Finance

What Is Financial Management – Meaning & Functions?

It’s critical to handle your money wisely because resources are constantly limited. This is all what is financial management is all about. It is an essential task for maintaining any organization, especially if you are in charge of one. If your company doesn’t practice sound financial management, it can quickly run out of money to run its activities.

Businesses can ensure that no money is wasted through this management action. You will learn about the details of financial management’s functions in this article. Additionally, its significance will be revealed. Keep reading to know more!

What Is Financial Management?

Applying management principles to financial resources to improve their management is referred to as financial management. The ability to organize, direct, and manage an organization’s financial activities is a management competence. According to the definition, it has to do with raising money and using it wisely for business purposes.

Financial Management’s Responsibilities & Purpose

It is important to understand the roles that financial management plays. If you are pursuing finance courses then you must be aware of the same. Here are all the responsibilities that financial management plays.

  1. Planning and forecasting the finances

Financial managers must conduct financial planning as part of their duties. The value of the group of variables at some future time is estimated. It serves as a guide for future business operations. Financial managers must take a number of finance related things into consideration to do this.

 

  1. Money Management

Cash management is one of the duties of financial management. Decisions must be taken regarding how the money will be used. Financial managers determine if they want to invest in upkeep, pay off debt, satisfy present obligations, or make payments to creditors.

  1. Funds Acquisition

The acquisition of capital for a company’s operations is one of the duties of financial management. This includes selecting the funding sources. The company might use a variety of sources to raise money. Depending on the length of the financing, several sources of funding are used.

This includes, obtaining funding in place of equity by issuing an IPO to acquire funds from the general public and taking out loans from banking institutions

  1. Disposal of Extras

The financial manager must choose what should be done with the extra profit after investment and spending. They must choose whether the excess earnings should be paid out as dividends or reinvested in the company as retained profits. They are able to determine the dividend and bonus rates.

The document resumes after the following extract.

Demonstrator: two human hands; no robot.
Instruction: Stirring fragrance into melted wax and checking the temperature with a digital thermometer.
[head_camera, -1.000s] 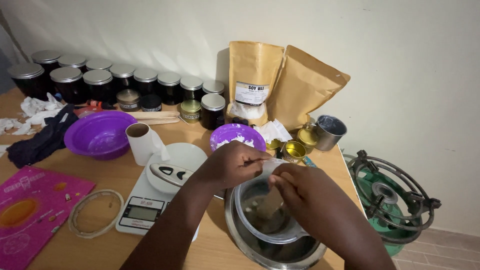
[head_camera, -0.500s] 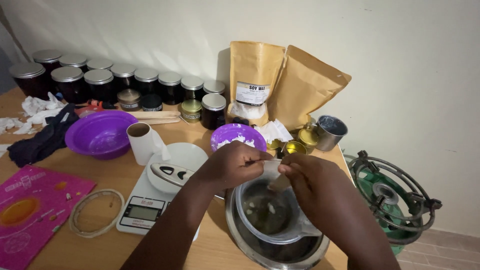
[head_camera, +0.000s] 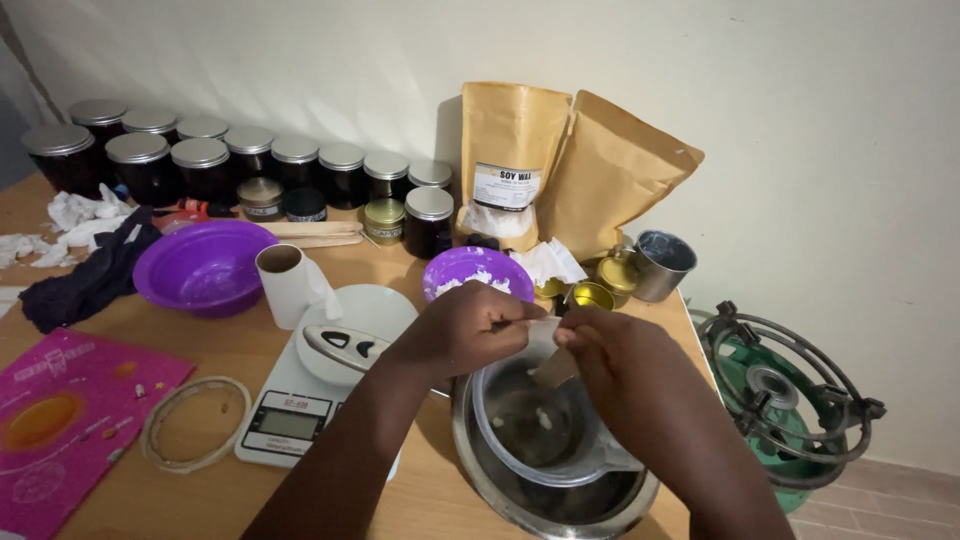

Financial Management Courses

 

Finance courses and financial management courses teach you how to effectively manage your financial resources both personally and within the framework of your business plan. Balance sheets are only one part of it. There are financial management plans and investment decisions in place, along with short- and long-term goals. You should have the knowledge of such things.

The capacity to consider the financial implications of their work is something that managers in a variety of functions can learn through financial training. They can gradually enhance their procedures in this way to cut expenses and boost productivity.

Conclusion :

In conclusion, financial management practice is a discipline that deals with monetary choices, such as short- and long-term organizational goals, and ensures that there is a high return on the invested money without necessarily taking on excessive financial risk.

In today’s time, having financial knowledge is equally important as any other thing. Make sure you gain some knowledge in this field in order to manage your own finances afterwards!